*Required action*.
Output the data word for word. Begin at its first line and end at the line with "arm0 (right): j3".

*Recorded information*.
--

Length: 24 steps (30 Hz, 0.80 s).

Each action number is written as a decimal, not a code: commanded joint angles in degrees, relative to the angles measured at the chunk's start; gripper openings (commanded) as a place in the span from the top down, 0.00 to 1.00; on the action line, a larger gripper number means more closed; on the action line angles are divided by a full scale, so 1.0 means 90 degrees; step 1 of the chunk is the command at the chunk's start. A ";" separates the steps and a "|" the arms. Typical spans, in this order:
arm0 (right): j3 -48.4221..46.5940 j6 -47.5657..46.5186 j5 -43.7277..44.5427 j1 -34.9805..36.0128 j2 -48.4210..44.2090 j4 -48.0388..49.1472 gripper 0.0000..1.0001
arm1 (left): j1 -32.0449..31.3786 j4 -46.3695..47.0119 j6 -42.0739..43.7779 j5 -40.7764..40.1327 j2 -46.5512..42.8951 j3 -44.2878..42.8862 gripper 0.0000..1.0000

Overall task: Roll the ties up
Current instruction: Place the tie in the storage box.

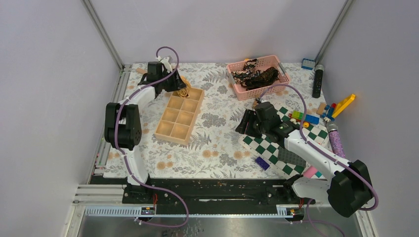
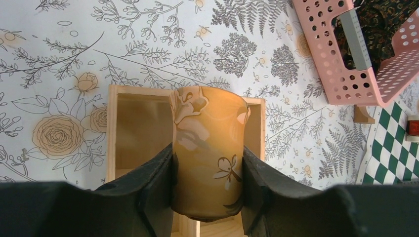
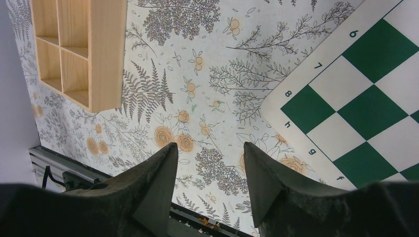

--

*Expected output*.
Length: 24 steps (30 Hz, 0.80 s).

Each action number is written as a decimal, not a code: commanded joint angles in degrees, relative to the angles measured at the chunk's start; gripper openings (commanded) as a place in the span from the top down, 0.00 to 1.00; on the action line, a larger gripper number means more closed; on the action line angles are divided by a full scale, so 1.0 means 90 degrees; step 1 of the chunk is the command at the chunk's start. A ";" separates the steps and a "|" the arms. Typical spans, in this order:
arm0 (right): j3 -48.4221..46.5940 j6 -47.5657..46.5186 j5 -43.7277..44.5427 j1 -34.9805..36.0128 j2 -48.4210..44.2090 j4 -48.0388..49.1472 gripper 0.0000..1.0001

No additional output is required.